Gibson Court of Appeals

Jeanette Tacker v. Michael Davidson
W2007-00986-COA-R3-CV
Authoring Judge: Judge Walter Kurtz
Trial Court Judge: Chancellor Arnold B. Goldin

This appeal concerns a contempt proceeding arising from the alleged failure of the appellant to pay child support and other expenses as required by a prior court order. Neither the appellant nor counsel for the appellant appeared at the hearing below held on the issue of his contempt. The trial court found the appellant to be in contempt for nonpayment of his court-ordered obligations; the appellant was also taxed with attorney’s fees for the appellee. Because the trial court failed to find that the appellant possessed the present ability to pay and also failed to find that he was in willful noncompliance with the court’s prior order, we reverse that part of the decision below finding the appellant to be in contempt as well as awarding attorney’s fees, and we remand for further proceedings. We leave undisturbed the trial court’s finding that the appellant was in arrears on his obligations to the appellee.

Shelby Court of Appeals

Robert T. Hogan v. Illinois Central Railroad Company
W2007-01985-COA-R3-CV
Authoring Judge: Judge David R. Farmer
Trial Court Judge: Judge D'Army Bailey

Plaintiff failed to comply with the trial court’s discovery order to produce two witnesses for deposition within forty-five days, and Defendant moved to dismiss under Tennessee Rule of Civil Procedure 37.02. Plaintiff appeals, asserting the trial court abused its discretion where there was no evidence of willful or dilatory conduct by Plaintiff. We vacate and remand.

Shelby Court of Appeals

Bobby C. (Clark) King v. Sevier County Election Commission, et al.
E2007-02355-COA-R3-CV
Authoring Judge: Judge Charles D. Susano, Jr.
Trial Court Judge: Chancellor Telford E. Forgerty, Jr.

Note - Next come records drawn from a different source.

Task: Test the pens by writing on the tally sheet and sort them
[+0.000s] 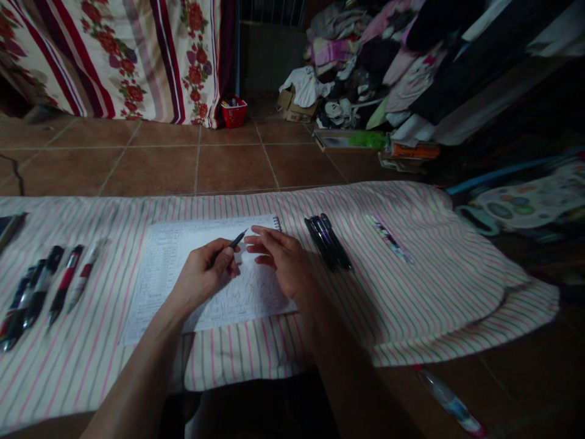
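My left hand point(205, 271) is closed around a dark pen point(236, 239), its tip pointing up and right over a spiral notebook page point(159, 268) covered in scribbles. My right hand point(281, 259) hovers just right of the pen tip, fingers loosely stretched toward it, holding nothing that I can see. The notebook lies on a pink-and-green striped cloth point(411, 292) spread over the floor.
Several pens point(46, 286) lie in a row on the cloth's left. A bunch of dark pens point(328, 242) and one patterned pen point(389, 239) lie to the right. Another pen point(450, 402) lies on the tile floor. A clothes pile point(365, 67) and red basket point(233, 112) stand behind.
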Demonstrator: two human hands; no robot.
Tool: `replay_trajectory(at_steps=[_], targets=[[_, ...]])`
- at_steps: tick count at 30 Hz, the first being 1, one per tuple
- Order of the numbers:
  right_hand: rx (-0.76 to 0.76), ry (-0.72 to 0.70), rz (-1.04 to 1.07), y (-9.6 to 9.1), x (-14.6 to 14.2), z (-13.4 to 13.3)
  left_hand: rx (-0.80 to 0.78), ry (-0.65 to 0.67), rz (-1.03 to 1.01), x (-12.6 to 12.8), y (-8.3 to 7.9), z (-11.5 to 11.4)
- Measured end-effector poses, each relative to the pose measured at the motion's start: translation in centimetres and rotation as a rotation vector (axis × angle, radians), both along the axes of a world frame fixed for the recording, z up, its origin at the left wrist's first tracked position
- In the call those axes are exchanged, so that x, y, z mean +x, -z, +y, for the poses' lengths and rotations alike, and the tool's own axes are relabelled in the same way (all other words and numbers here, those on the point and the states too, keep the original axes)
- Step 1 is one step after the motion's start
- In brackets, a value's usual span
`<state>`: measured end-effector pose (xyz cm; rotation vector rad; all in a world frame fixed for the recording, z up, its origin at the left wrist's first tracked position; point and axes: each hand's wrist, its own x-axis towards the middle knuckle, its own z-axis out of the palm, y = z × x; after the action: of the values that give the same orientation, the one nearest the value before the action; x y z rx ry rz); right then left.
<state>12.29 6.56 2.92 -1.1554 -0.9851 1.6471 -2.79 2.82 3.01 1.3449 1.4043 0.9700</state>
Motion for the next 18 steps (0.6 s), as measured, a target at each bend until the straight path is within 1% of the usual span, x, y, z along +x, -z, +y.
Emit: replay_trajectory(at_steps=[3, 5, 7, 8, 10, 12, 15, 18], targets=[[-0.077, 0.076, 0.094, 0.1, 0.1, 0.2, -0.004, -0.034, 0.004, -0.1, -0.1, 0.1], [-0.094, 0.104, 0.139, 0.2, 0.3, 0.4, -0.006, -0.043, 0.016, -0.3, 0.0, 0.1], [-0.061, 0.113, 0.132, 0.4, 0.6, 0.8, -0.01, -0.052, 0.028, -0.5, 0.0, 0.1], [-0.026, 0.119, 0.095, 0.5, 0.8, 1.0, -0.012, -0.058, 0.037, -0.5, 0.1, 0.2], [0.083, 0.144, -0.058, 1.0, 1.3, 1.6, -0.011, -0.074, 0.055, -0.6, 0.1, 0.2], [0.209, 0.161, -0.311, 1.4, 1.8, 2.2, -0.004, -0.082, 0.072, -0.7, 0.2, 0.3], [0.376, 0.102, -0.623, 1.7, 2.2, 2.5, -0.003, -0.073, 0.105, -0.8, 0.3, 0.3], [0.482, 0.042, -0.864, 1.3, 2.1, 2.1, -0.017, -0.066, 0.115, -0.8, 0.5, 0.2]])
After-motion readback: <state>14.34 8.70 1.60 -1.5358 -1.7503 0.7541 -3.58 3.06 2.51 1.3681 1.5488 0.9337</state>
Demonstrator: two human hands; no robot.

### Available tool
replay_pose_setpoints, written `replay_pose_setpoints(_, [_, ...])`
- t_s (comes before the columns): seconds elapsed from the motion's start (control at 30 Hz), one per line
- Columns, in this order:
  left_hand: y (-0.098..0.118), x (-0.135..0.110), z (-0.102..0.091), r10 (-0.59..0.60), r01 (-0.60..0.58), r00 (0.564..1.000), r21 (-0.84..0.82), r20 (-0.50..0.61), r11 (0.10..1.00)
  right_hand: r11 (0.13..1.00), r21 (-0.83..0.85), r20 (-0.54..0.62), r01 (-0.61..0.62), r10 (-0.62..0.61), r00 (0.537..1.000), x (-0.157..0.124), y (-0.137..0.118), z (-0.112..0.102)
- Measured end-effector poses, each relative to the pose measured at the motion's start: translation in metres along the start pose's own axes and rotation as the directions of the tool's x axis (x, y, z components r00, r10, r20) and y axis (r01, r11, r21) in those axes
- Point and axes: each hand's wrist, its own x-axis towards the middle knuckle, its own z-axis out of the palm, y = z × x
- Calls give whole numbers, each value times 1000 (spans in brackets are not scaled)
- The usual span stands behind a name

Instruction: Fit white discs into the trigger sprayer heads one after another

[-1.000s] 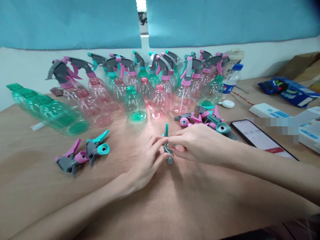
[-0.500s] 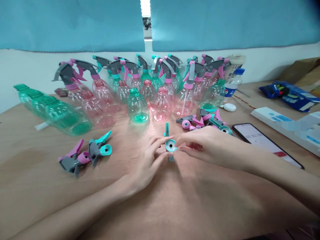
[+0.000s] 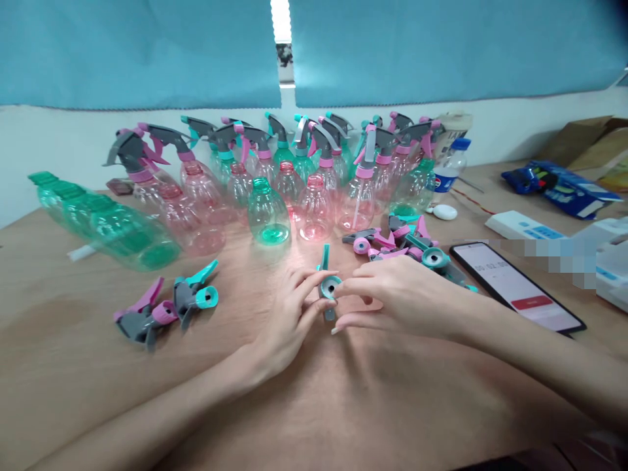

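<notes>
One big brown table fills most of the view. A blue cloth hangs behind it. A crowd of see-through bottles, pink and green, stands at the back — many wear spray tops, and some have bare necks. A pile of spray parts lies just past the right hand. That hand is spread, with the thumb held away from the pointing finger. The fingertip is right by the small sprayer, but I can't tell if it presses. The left hand pinches that sprayer, fingers on the far side and thumb on the near side. A phone lies to the right. Two loose tops, a pink one and a teal one, lie to the left. The small sprayer is between the hands — its round teal ring faces up.
</notes>
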Motion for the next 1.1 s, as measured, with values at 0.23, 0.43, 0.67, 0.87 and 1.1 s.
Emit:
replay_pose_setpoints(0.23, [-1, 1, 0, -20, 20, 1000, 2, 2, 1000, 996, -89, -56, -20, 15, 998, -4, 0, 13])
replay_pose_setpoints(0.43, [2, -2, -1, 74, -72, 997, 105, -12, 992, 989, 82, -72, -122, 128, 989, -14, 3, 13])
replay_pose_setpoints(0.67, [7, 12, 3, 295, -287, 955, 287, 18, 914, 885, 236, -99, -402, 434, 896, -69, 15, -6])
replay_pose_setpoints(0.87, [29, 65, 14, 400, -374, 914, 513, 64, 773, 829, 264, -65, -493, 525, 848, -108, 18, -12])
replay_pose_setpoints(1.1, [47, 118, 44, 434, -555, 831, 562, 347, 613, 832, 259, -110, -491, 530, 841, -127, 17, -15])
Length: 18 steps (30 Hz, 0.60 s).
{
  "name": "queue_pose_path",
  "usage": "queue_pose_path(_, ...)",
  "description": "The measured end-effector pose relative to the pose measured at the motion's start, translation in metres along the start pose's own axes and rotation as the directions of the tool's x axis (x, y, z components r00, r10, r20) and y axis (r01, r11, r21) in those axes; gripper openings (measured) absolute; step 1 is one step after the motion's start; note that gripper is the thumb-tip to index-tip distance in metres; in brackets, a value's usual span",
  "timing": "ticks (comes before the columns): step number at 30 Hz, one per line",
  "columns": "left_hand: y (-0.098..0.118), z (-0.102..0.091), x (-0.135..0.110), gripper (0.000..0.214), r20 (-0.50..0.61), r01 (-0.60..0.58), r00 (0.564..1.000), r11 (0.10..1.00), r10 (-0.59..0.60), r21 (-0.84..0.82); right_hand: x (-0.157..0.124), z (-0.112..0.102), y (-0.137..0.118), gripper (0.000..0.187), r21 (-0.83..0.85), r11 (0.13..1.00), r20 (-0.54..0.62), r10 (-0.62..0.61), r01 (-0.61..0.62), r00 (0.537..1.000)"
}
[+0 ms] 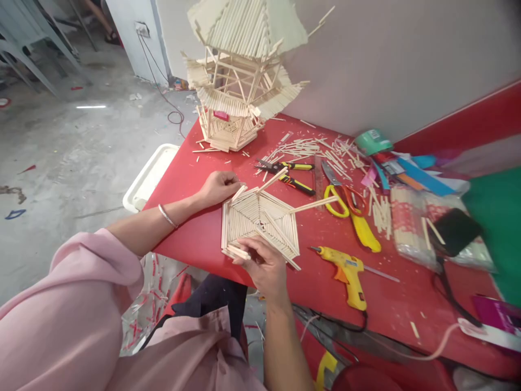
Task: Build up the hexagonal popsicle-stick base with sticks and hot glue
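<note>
Red table (pixel 179 233): spread beneath both hands.
Tower (pixel 248 46): stood beyond the left hand.
Stick base (pixel 242 217): lay between the hands.
Scissors (pixel 331 175): lay right of both hands.
Glue gun (pixel 350 271): lay right of the right hand.
Right hand (pixel 264 262): pinched the near post (pixel 237 252).
Left hand (pixel 220 188): curled at the far post (pixel 238 194); couldn't tell if gripping.

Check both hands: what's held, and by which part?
Right hand pinches the near-left post by its free end; left hand is at the far-left post, hold unclear.

Left hand (pixel 221 188), perhaps gripping, curls inward; right hand (pixel 265 262) pinches.
</note>
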State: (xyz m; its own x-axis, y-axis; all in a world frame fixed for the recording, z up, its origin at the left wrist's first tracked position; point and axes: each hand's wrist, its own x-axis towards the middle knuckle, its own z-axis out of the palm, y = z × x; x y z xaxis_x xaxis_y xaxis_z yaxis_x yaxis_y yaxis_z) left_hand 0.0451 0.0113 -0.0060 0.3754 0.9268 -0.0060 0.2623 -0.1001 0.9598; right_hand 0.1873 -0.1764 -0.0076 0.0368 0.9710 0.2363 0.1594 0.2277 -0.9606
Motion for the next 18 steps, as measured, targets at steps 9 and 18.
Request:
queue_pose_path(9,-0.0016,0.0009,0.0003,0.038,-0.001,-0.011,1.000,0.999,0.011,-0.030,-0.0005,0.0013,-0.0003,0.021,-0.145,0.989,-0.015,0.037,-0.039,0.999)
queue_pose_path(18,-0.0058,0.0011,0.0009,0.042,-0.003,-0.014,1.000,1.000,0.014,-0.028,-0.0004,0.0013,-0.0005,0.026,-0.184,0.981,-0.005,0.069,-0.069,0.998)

This case arises from an election for Gatlinburg City Commission in May 2007. Six candidates were on the ballot; the top three finishers were elected. Bobby C. (Clark) King received 210 votes and finished fifth, 304 votes behind the third-place finisher. Mr. King now seeks to have the election declared void, and a new election ordered, on the basis of several alleged procedural errors that he says render the election results invalid. After a bench trial, the court rejected Mr. King’s arguments, declaring some of his accusations factually lacking and holding that others, even if true, were not sufficiently serious to justify voiding the election. Mr. King appeals. We affirm.